All of those are already fixed. Only the messages on the Tanner graph are updated again. This is the key idea of iterative decoding.

  • The structure stays the same.
  • The received channel LLRs stay the same.
  • But the beliefs flowing through the graph keep changing.

When a parity check fails, it is like the graph saying: The current bit opinions do not agree with the parity rules yet. Then the check nodes and variable nodes exchange messages one more time.

  • Some weak bits may be pushed in the opposite direction.
  • Some unreliable beliefs may become stronger.
  • Some wrong decisions may be corrected.

Then the decoder makes another tentative hard decision and checks H c = 0 again.

So the loop is:

  • Variable nodes send messages to check nodes.
  • Check nodes update messages using parity constraints.
  • Check nodes send messages back to variable nodes.
  • Variable nodes update their beliefs.
  • The decoder makes tentative hard decisions.
  • The decoder checks H c = 0.
  • If it still fails, the loop repeats.

The important question at this stage is: Can another round of message passing make the bit beliefs more consistent with all parity check equations ?

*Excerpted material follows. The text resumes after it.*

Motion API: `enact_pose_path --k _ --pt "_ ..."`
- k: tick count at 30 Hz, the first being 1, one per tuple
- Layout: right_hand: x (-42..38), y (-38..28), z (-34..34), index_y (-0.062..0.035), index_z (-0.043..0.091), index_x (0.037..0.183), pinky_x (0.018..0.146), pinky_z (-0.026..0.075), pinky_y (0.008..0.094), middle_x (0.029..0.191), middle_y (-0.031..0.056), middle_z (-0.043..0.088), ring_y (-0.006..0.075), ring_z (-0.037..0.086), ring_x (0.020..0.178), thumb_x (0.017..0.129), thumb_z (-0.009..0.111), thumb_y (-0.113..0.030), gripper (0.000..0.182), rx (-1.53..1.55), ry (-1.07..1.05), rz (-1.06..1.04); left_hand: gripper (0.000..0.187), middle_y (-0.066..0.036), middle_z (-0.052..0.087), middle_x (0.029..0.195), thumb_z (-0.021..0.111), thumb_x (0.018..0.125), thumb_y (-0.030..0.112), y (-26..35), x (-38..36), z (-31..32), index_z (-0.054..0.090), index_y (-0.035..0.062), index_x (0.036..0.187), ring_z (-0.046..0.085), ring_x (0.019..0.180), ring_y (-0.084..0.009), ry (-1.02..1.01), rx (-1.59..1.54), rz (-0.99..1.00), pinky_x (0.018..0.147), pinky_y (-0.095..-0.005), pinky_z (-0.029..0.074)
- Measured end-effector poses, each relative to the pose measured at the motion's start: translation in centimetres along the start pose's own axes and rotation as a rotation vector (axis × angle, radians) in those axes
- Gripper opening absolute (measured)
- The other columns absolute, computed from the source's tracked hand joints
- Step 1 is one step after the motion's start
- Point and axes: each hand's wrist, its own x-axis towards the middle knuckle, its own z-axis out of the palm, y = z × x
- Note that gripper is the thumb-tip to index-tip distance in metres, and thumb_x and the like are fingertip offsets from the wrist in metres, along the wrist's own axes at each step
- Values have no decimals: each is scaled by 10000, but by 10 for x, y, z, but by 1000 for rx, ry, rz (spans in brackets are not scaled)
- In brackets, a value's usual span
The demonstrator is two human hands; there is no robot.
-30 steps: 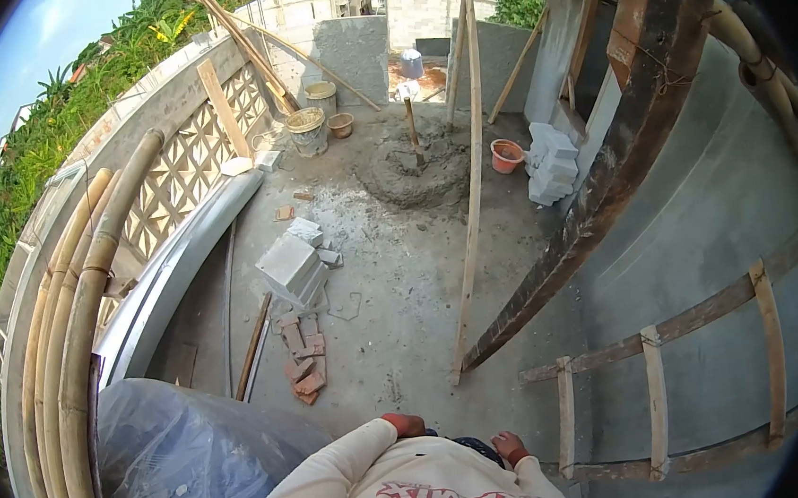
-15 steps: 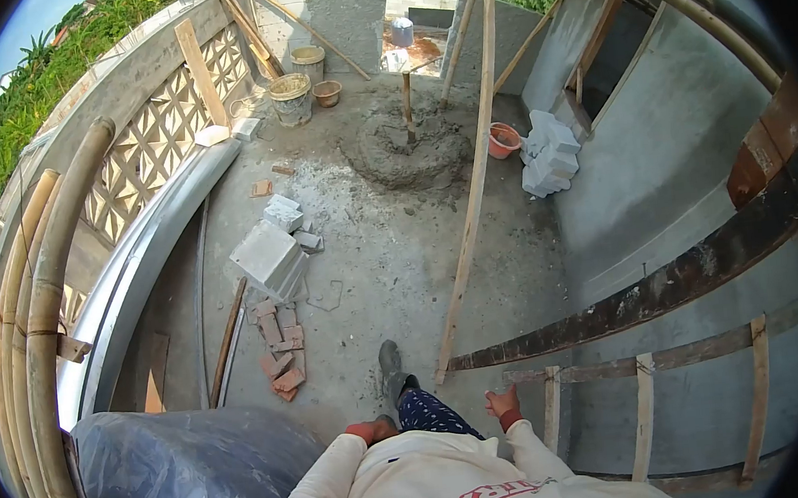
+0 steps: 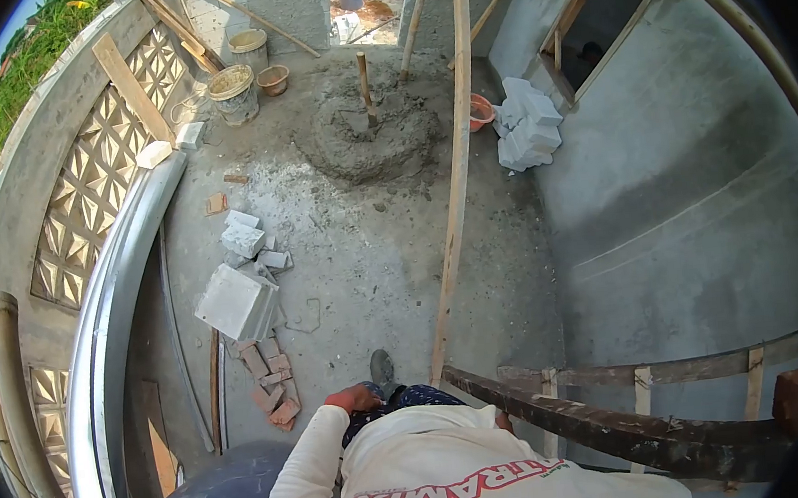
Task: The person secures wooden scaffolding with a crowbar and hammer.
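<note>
My left hand point(image 3: 359, 399) is in front of my body at the patterned trousers point(image 3: 410, 399), over the upper leg. Its fingers seem stretched out, and I see nothing in them. Only a sliver of my right hand point(image 3: 502, 421) shows past the edge of the cream shirt point(image 3: 435, 445); its fingers are hidden. It is nearest to the wooden ladder-like frame point(image 3: 643, 389) and the dark stained beam point(image 3: 612, 410). One grey boot point(image 3: 383, 368) is on the concrete floor ahead.
Red bricks point(image 3: 274, 378) and pale blocks point(image 3: 236, 301) lie left of the boot. A long wooden pole point(image 3: 456, 197) leans across the middle. Wet mortar point(image 3: 366, 138) with an upright handle point(image 3: 364, 81), buckets point(image 3: 234, 95) and stacked white blocks point(image 3: 528, 124) stand farther off.
My view has shifted forward and tilted down. My left hand has come forward over the leg. My right hand, earlier out beside the wooden frame, is now mostly behind the shirt.
</note>
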Motion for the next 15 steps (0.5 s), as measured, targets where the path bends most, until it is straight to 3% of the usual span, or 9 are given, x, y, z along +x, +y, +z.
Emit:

Coding example in the Python implementation

If the parity checks do not pass, the decoder does not restart the entire receiver chain. It simply updates the variable-to-check messages and runs another iteration.

for var_idx, edges in enumerate(var_edges):
    e = np.asarray(edges, dtype=np.int32)
    v2c[e] = total[var_idx] - c2v[e]
    np.clip(v2c[e], -_MAX_LLR, _MAX_LLR, out=v2c[e])

Step 23 : Repeat message passing until success or maximum iteration count is reached

If the parity check still fails, the decoder keeps repeating the message passing process. This repetition is the heart of LDPC decoding. The decoder does not usually solve the correct codeword in one step. Instead, it improves the bit beliefs little by little.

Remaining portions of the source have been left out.